At higher phylogenetic levels, the analyses in this study were undecided on the sister taxon of C. malanda sp. nov.. However, de Mazancourt et al. (2019) recovered C. zebra as the sister taxon of C. malanda sp. nov. with C. confusa sister to them both with strong support. The place of C. spinula is unclear as it was not included in their analyses, but it was recovered as sister to a clade of C. zebra and C. confusa in Page et al. (2007) . This was achieved with only one gene (16S), and so is a preliminary, if potentially accurate, finding.

Choy & Marshall (1997) included C. confusa , C. spinula , and C. zebra as part of the C. typus H. Milne Edwards 1837 species-group, characterised by a short, dorsally unarmed rostrum. However, this study, Page et al. (2007), and de Mazancourt et al. (2019) indicate that these species do not form a natural clade with C. typus, based on its morphology (e.g. somewhat laterally flattened and ventrally toothed rostrum, angular posterior telsonic margin, and small eggs) and molecular data. Hence, all are now included within the C. zebra complex given their close morphological and genetic similarity.

Within the C. zebra complex, the types of streams, habitats, and environmental conditions within which each of the species occurs are somewhat uniform and so not too much morphological variation (except for live colour) is discernible within each species. Some of the variations in morphology previously reported for C. zebra and C. confusa might be due to the presence of C. malanda sp. nov., and possibly other cryptic species, in samples where specimens were collected over a large area and lumped together. In other atyids, intraspecific variations have been reported between populations occupying different parts of the river system (e.g. lower, low gradient and upper, high gradient reaches) or between different river, island, or country locations ( de Mazancourt et al. 2017; 2018; Yassar et al. 2019). Given that such variations are known, it is recommended that all collections should strive to get a good size/age and sex series from different localities, with specimens from different locales preserved, labelled, and stored separately, so that appropriate analyses can be performed.

Ecology, distribution, and conservation. All specimens of C. malanda sp. nov. were caught from riparian marginal vegetation, among tree roots along the bank edge, or among aquatic vegetation and leaf litter; sometimes in spring pools and slow water. They were caught alongside other shrimps ( C. confusa , Paratya sp., and Macrobrachium spp.), crayfish (likely Euastacus spp.), invasive guppies ( Poecilia sp.), and gudgeons ( Mogurnda spp.). Water quality range: water temperature 19.3–21 oC, pH 5.88–6.83, salinity 0.01–0.03 ppt, conductivity 27.7–58.1 µS/cm, TDS 16–33. At Barney Springs, the water quality was slightly different: water temperature 24.1 oC, pH 6.72, salinity 0.11 ppt, conductivity 221 µS/cm, TDS 120.

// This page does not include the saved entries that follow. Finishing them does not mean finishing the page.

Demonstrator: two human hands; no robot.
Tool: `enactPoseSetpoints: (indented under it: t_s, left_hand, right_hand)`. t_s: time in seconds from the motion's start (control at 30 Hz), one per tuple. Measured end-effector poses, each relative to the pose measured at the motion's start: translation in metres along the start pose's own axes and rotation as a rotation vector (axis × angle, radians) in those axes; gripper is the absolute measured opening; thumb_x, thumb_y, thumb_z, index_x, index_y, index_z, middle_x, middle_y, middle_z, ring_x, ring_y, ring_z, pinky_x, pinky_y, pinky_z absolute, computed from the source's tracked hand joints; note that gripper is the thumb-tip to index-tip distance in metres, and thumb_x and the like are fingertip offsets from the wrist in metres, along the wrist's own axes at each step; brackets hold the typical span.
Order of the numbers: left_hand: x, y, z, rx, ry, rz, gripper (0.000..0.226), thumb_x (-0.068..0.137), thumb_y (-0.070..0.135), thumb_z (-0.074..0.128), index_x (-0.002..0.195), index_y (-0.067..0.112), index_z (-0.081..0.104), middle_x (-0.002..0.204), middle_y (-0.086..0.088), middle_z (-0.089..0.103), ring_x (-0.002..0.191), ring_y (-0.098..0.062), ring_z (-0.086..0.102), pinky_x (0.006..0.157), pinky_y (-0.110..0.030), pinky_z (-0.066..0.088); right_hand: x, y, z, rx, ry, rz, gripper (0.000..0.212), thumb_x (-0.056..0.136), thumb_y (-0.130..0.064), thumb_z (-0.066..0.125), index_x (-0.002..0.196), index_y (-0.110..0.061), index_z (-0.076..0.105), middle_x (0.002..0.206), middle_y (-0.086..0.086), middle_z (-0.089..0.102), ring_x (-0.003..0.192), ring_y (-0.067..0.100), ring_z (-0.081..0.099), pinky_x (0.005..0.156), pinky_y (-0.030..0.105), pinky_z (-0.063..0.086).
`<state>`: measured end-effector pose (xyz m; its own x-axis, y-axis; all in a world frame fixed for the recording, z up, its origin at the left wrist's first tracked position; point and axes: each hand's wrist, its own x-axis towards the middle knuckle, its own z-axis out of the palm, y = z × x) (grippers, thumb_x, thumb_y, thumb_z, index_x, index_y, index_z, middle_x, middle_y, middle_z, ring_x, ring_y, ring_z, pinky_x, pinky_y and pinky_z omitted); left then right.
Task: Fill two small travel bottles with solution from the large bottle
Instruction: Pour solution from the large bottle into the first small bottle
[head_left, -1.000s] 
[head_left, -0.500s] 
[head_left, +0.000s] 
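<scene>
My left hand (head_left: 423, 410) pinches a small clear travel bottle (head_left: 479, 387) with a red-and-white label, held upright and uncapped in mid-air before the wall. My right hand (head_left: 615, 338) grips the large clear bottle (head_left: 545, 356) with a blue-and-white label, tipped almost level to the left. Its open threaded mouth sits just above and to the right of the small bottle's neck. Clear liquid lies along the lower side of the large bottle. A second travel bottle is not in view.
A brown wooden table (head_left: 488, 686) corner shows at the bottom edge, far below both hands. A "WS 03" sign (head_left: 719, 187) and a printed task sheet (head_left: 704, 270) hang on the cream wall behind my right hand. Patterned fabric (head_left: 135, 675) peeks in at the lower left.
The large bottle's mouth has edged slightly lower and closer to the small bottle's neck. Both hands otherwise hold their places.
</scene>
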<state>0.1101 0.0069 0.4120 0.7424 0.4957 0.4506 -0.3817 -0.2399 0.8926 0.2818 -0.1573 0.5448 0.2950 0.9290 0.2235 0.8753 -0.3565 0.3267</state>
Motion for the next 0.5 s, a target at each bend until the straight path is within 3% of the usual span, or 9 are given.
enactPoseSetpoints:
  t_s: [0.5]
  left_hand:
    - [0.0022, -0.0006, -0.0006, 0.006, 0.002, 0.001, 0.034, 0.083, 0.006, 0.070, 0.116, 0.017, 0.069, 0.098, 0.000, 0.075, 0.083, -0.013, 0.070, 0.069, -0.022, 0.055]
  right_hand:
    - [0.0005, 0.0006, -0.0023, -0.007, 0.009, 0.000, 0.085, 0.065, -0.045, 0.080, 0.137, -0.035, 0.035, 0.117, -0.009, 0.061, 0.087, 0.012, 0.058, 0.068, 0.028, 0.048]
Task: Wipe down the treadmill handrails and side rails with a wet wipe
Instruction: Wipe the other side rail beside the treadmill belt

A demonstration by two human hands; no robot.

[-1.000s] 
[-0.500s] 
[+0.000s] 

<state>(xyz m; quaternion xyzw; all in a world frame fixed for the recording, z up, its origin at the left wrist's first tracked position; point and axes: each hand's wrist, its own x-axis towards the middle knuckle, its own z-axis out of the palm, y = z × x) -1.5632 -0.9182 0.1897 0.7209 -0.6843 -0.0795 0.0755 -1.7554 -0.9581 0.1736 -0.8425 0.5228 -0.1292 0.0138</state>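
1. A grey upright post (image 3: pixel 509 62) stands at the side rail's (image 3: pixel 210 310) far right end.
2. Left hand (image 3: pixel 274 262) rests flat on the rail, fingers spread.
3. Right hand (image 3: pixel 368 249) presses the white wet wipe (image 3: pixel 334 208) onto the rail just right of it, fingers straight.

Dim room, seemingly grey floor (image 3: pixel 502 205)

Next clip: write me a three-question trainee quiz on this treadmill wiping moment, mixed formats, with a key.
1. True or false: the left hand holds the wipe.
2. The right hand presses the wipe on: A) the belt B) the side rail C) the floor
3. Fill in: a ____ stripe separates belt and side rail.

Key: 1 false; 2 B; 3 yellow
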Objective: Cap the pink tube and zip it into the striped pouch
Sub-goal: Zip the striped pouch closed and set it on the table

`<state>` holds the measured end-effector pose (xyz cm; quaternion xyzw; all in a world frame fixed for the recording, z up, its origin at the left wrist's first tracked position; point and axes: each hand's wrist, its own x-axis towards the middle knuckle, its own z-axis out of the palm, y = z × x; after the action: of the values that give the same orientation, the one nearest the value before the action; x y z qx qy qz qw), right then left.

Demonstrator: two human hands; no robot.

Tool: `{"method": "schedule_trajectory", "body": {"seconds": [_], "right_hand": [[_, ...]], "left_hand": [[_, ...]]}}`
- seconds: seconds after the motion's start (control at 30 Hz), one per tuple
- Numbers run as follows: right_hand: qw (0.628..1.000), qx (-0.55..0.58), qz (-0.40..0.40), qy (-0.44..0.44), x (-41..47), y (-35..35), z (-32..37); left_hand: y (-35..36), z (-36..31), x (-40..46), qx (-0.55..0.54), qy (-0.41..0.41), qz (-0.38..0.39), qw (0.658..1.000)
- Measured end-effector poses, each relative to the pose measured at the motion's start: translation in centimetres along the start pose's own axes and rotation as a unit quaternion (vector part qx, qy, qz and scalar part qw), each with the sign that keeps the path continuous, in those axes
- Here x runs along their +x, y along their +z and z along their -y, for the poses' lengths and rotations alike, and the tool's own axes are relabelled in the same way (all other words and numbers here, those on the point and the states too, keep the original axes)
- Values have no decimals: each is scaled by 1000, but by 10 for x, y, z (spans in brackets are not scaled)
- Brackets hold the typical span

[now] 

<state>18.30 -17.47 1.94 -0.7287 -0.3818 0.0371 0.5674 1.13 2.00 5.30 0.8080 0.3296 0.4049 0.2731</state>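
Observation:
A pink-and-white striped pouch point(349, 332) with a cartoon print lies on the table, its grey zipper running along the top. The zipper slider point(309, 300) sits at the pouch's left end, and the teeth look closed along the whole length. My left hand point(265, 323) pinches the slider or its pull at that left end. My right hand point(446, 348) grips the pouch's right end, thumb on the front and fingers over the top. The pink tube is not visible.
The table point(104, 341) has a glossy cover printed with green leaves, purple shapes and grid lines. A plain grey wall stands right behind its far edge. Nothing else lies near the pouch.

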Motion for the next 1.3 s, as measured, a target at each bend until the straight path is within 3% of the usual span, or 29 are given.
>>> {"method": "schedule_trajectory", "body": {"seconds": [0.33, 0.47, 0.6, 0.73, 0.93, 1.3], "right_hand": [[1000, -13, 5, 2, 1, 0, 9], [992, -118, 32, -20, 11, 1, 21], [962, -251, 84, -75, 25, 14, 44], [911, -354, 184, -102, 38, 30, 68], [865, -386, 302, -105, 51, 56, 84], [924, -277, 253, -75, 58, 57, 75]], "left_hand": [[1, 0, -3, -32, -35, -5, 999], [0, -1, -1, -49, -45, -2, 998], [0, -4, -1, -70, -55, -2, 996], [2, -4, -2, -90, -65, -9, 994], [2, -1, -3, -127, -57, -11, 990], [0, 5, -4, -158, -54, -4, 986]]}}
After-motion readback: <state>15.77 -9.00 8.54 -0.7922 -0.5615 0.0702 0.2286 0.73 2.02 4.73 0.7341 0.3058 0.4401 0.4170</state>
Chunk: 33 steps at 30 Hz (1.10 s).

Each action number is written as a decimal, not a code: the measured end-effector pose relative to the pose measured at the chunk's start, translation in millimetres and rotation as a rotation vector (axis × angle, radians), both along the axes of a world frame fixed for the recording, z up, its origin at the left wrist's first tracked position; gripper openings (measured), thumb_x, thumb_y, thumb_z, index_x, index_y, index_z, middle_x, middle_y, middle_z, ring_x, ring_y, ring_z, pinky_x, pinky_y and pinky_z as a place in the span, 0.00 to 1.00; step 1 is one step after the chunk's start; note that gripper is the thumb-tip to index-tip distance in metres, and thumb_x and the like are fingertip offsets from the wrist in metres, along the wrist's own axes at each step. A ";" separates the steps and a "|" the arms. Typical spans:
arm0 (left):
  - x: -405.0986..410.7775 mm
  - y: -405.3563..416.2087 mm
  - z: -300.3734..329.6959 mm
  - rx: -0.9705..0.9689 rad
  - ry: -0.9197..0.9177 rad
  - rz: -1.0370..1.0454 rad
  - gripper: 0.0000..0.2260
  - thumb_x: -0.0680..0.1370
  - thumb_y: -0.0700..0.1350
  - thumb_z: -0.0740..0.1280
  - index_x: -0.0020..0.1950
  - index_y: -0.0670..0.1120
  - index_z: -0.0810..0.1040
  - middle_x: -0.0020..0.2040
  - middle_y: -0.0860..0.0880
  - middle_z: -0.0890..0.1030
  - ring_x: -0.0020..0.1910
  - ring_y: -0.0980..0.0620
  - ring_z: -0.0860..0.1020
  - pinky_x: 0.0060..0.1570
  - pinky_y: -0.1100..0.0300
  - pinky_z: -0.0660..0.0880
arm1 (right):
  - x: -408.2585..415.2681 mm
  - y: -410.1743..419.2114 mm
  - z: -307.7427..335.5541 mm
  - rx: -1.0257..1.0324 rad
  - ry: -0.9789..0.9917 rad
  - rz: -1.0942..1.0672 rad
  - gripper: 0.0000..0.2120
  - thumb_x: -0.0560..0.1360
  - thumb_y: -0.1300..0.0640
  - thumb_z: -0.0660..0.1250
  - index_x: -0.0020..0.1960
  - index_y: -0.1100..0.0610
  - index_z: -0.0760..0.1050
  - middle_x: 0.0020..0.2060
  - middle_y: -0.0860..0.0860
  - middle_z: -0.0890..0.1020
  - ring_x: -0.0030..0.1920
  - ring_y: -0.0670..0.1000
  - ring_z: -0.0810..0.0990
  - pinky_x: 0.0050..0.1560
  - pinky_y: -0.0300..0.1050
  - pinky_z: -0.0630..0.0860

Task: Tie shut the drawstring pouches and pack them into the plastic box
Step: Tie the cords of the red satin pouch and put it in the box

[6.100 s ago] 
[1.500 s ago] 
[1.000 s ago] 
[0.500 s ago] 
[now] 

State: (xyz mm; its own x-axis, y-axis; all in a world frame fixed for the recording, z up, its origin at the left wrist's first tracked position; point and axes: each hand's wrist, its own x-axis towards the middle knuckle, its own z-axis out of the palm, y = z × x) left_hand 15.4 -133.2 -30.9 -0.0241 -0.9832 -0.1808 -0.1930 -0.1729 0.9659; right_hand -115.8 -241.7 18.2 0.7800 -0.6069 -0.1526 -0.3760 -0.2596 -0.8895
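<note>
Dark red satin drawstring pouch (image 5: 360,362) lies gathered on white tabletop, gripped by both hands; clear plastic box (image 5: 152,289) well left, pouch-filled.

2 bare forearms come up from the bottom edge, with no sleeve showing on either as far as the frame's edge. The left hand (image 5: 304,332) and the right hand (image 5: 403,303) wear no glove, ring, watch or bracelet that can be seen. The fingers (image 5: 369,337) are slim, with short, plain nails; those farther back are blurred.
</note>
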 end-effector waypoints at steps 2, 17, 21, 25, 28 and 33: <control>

C. malanda sp. nov., C. confusa , C. spinula , and C. zebra are all endemic to north–eastern Queensland ( Fig. 1 View FIGURE 1 ) and have a restricted distribution of less than 500 km 2 each and a total area of about 6000 km 2, and so likely speciated there ( Page et al. 2007). While C. spinula and C. zebra generally occur within protected rainforest ecosystems, C. malanda sp. nov. and C. confusa generally occur in streams surrounded by disturbed rainforest and by open grassland used for cattle grazing and other forms of agriculture ( Fig. 1 View FIGURE 1 ). These two species may be adapted to living in these relatively disturbed areas but likely have a much greater risk of extinction due to human activities within their restricted range (e.g. disturbance to habitats, changes to water flow regimes, pollution, introduced species, etc.). Regular monitoring may be necessary to ensure populations are sustained in the face of further anthropogenic disturbances and climate change. In addition, species from the C. zebra complex are collected, reared, and traded in private and commercial aquarium industries, albeit in low numbers. This can have certain advantages in reducing the risk of extinction if populations can be maintained in captivity long term. However, over-collection is a key threat for atyids and the ornamental trade may increase the potential for genetic contamination and translocations, highlighting the need for appropriate management ( De Grave et al. 2015).